String extractTextForPage(int pageIndex)
Extract plain text for a single page.
AutoResult extractDocument()
Run full adaptive extraction over the document; returns an AutoResult.
AutoResult extractAutoDocument()
Alias of extractDocument() returning the complete document result.
AutoResult extractPage(int pageIndex)
Run adaptive extraction for a single page.
AutoResult extractAutoPage(int pageIndex)

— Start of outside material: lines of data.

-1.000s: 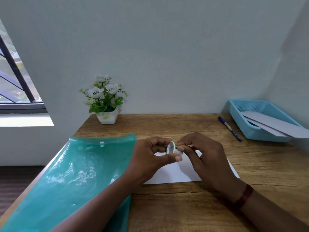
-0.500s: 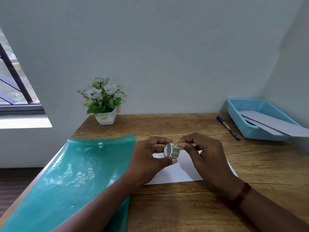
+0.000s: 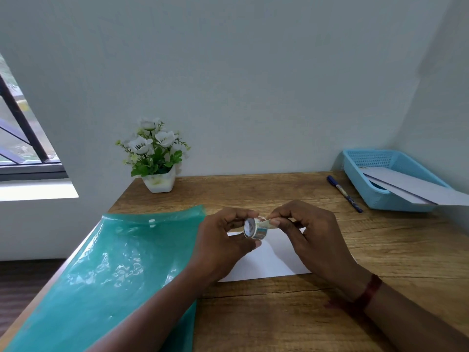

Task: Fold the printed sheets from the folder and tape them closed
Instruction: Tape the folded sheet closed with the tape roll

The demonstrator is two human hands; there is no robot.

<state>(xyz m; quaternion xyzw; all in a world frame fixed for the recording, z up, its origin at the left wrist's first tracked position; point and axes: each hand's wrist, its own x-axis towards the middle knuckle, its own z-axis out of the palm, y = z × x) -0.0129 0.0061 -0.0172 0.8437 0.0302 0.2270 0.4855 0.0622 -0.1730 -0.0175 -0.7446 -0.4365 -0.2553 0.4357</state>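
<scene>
Tape roll (image 3: 255, 228) sits just above the folded sheet (image 3: 274, 260), gripped by my left hand (image 3: 223, 240). My right hand (image 3: 309, 237) pinches the peeled free end (image 3: 266, 223), toward the sheet's right edge. I judge the strip draws rightward along the sheet's long axis, then down onto it.

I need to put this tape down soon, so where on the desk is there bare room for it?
Bare wood runs along the back between plant and pen, and near you between folder and right forearm. Crowded: folder covers the left, the sheet the middle, the tray the right corner.
</scene>
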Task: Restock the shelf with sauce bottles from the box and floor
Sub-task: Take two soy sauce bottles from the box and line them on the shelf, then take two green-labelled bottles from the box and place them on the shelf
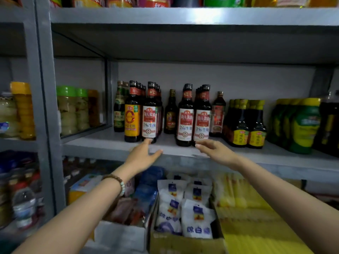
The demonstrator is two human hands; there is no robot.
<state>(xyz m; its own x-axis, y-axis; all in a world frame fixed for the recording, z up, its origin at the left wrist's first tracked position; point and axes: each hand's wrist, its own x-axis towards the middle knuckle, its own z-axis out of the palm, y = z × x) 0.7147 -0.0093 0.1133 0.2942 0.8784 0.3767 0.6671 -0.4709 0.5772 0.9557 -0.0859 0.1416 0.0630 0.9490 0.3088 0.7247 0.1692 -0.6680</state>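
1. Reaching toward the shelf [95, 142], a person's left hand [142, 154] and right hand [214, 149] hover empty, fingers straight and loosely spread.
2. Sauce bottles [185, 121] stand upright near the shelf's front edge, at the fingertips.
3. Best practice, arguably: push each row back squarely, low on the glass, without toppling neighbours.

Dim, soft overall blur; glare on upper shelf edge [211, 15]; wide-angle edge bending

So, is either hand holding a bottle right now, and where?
Nothing is held: left hand and right hand are open, low by the front bottles.
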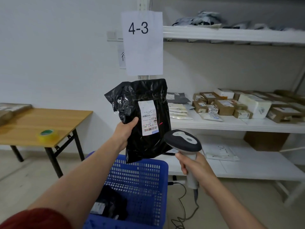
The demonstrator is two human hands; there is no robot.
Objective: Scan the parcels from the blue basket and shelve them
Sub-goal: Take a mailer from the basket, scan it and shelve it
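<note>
A white shelf unit (pixel 231 34) fills the right side. Cardboard boxes (pixel 224 106) crowd its middle level, and a paper sign (pixel 142 43) reading "4-3" hangs on its post. To the left, a wooden tabletop (pixel 33 123) carries a roll of yellow tape (pixel 48 135).

The blue basket (pixel 140 182) sits below the arms. It holds what looks like another dark parcel (pixel 110 204), blurred at this angle.

The left hand (pixel 125 131) grips a black parcel (pixel 140 142) by its left edge, upright above the basket, thumb on the front and white label (pixel 149 117) facing the camera. The right hand (pixel 194 167) is wrapped around the handle of a scanner (pixel 183 141), whose head sits just beside the parcel's lower right corner. A short red line (pixel 160 123) shows on the plastic right of the label.
</note>
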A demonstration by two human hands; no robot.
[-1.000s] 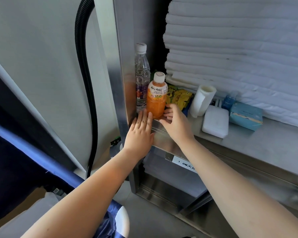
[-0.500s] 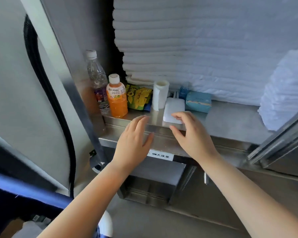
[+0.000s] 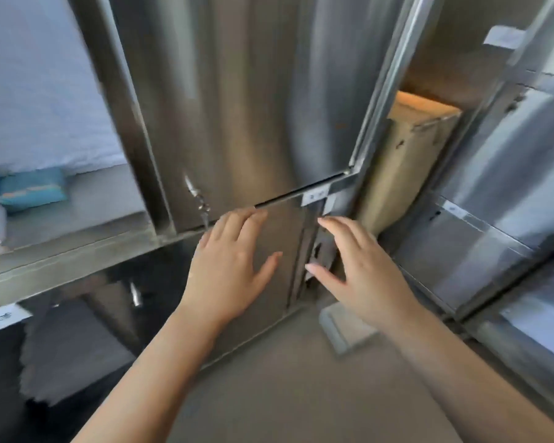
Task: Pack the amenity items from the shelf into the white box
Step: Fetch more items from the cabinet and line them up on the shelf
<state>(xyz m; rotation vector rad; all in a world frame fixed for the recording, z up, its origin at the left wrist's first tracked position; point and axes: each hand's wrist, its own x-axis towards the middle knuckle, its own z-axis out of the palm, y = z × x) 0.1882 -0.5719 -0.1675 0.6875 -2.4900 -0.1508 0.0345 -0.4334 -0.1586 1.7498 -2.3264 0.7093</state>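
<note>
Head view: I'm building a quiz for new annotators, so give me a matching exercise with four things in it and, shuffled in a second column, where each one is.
Things
1. blue packet
2. cardboard box
3. stacked white linen
4. door latch

Places
A. filling the upper left, above the shelf
B. on the steel door, just above the left hand
C. lying on the shelf at the far left
D. in the compartment to the right of the steel door

Pairs: 1-C, 2-D, 3-A, 4-B
</note>
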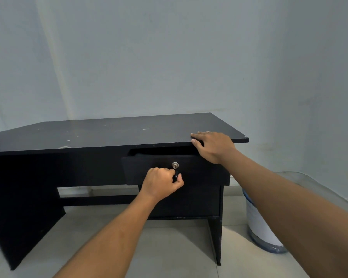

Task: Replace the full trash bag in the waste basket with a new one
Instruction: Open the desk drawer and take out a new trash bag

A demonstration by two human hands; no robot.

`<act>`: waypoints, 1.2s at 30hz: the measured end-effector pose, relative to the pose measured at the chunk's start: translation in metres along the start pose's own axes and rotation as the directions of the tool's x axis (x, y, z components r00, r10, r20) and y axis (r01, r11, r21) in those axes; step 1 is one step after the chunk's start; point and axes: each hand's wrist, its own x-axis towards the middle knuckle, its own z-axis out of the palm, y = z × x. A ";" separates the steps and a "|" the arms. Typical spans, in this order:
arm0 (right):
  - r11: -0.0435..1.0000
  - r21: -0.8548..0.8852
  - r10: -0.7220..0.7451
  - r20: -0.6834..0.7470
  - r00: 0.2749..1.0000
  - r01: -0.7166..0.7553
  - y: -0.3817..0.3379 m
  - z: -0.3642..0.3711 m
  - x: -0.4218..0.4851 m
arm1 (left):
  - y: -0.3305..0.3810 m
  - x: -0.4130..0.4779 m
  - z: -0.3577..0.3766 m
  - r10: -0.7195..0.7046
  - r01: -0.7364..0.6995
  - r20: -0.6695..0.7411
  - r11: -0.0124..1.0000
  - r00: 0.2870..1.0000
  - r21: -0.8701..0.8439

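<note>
The left hand (161, 182) curls tightly round the black knob (176, 175) of the drawer (199, 171), which stands slightly open. The right hand (213, 146) rests on the desk (109, 133) top's front edge, fingers nearly flat. The white waste basket (258, 221) stands on the floor beside the desk's right leg, partly hidden behind the right forearm.

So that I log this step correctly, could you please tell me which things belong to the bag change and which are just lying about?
Job: left hand gripping round black drawer knob; partly open black wooden drawer; right hand resting on the black desk top; white round bin, probably the waste basket.
Lying about: silver drawer lock; pale floor tiles.
</note>
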 end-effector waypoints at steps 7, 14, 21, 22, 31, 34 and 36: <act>0.999 0.034 -0.019 0.000 1.000 0.019 -0.001 0.002 0.000 | -0.001 -0.007 -0.001 0.022 -0.022 -0.040 1.000 0.999 -0.011; 0.986 0.013 -0.144 -0.435 0.889 0.166 -0.006 0.012 -0.007 | 0.000 -0.008 -0.002 0.030 -0.031 -0.069 0.999 0.997 -0.016; 0.987 0.151 -0.053 -0.043 0.998 0.059 -0.037 0.000 -0.002 | -0.001 -0.007 -0.003 0.032 -0.034 -0.058 0.999 0.998 -0.037; 0.990 0.138 -0.026 0.021 0.999 0.023 -0.039 -0.003 0.000 | -0.001 -0.007 -0.003 0.029 -0.031 -0.056 0.999 0.998 -0.041; 0.968 0.139 0.100 0.551 0.828 -0.209 -0.038 -0.016 -0.002 | -0.002 -0.009 0.001 0.030 -0.035 -0.081 0.998 0.996 -0.053; 0.964 0.136 0.110 0.571 0.813 -0.226 -0.032 -0.011 0.009 | -0.002 -0.008 0.001 0.034 -0.039 -0.090 0.998 0.995 -0.052; 0.957 0.140 0.138 0.554 0.821 -0.255 -0.028 -0.007 0.013 | -0.003 -0.009 0.002 0.036 -0.041 -0.092 0.998 0.995 -0.049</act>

Alias of extractPage() for a single page.
Classification
ClassifyResult classifyDocument()
Classify every page without extracting; returns a ClassifyResult.
ClassifyResult classifyPage(int pageIndex)
Classify a single page.
JSON output
String extractDocumentJson()
Extract the whole document and serialize the result to JSON.
String extractPageJson(int pageIndex)
Extract a page and serialize the result to JSON.
Accessors
PdfDocument document()
Return the underlying PdfDocument.
AutoExtractConfig config()
Return the active configuration.
MarkdownConverter
Stateless, thread-safe static helpers for Markdown and HTML conversion.
static String toMarkdown(PdfDocument doc, int pageIndex)
Convert a single page to Markdown.
static String toMarkdown(PdfDocument doc)
Convert the whole document to Markdown.
static String toHtml(PdfDocument doc, int pageIndex)
Convert a single page to HTML.
static String toHtml(PdfDocument doc)
Convert the whole document to HTML.
PdfSigner
Digital signing and verification using a PKCS#12 keystore.
import fyi.oxide.pdf.PdfSigner;
import fyi.oxide.pdf.signature.SignOptions;
PdfSigner signer = PdfSigner.fromPkcs12(Paths.get("cert.p12"), "keystore-pw");
byte[] signed = signer.sign(pdfBytes, SignOptions.builder().withReason("Approved").build());
static PdfSigner fromPkcs12(Path keystore, String password)
Load a signer from a PKCS#12 keystore file.
static PdfSigner fromPkcs12(byte[] keystoreBytes, String password)
Load a signer from in-memory PKCS#12 keystore bytes.
byte[] sign(byte[] pdf, SignOptions opts)
Sign PDF bytes with the configured certificate and SignOptions; returns the signed PDF.
boolean verify(byte[] pdf)
Verify the signatures embedded in a PDF; returns true if valid.
static SignatureLevel classifyLevel(byte[] pdf)
Classify the PAdES signature level of a signed PDF; returns a SignatureLevel.
PdfValidator
Stateless, thread-safe PDF/A, PDF/X, and PDF/UA compliance validation.
static boolean isPdfA(PdfDocument doc, PdfALevel level)
Quick boolean check for PDF/A conformance at a given level.
static boolean isPdfUa(PdfDocument doc, PdfUaLevel level)
Quick boolean check for PDF/UA conformance at a given level.
static ValidationResult validatePdfA(PdfDocument doc, PdfALevel level)
Validate against a PDF/A level; returns a ValidationResult with violations.
static ValidationResult validatePdfX(PdfDocument doc, PdfXLevel level)
Validate against a PDF/X level.
static ValidationResult validatePdfUa(PdfDocument doc, PdfUaLevel level)
Validate against a PDF/UA level.
PdfPolicy
Process-wide security policy controlling which cryptographic algorithms are permitted. Thread-safe static accessors.
static PolicyMode current()
Return the currently active policy mode.
static void set(PolicyMode mode)
Set the process-wide policy mode.
static PolicyMode compat()
Return the permissive compatibility mode constant.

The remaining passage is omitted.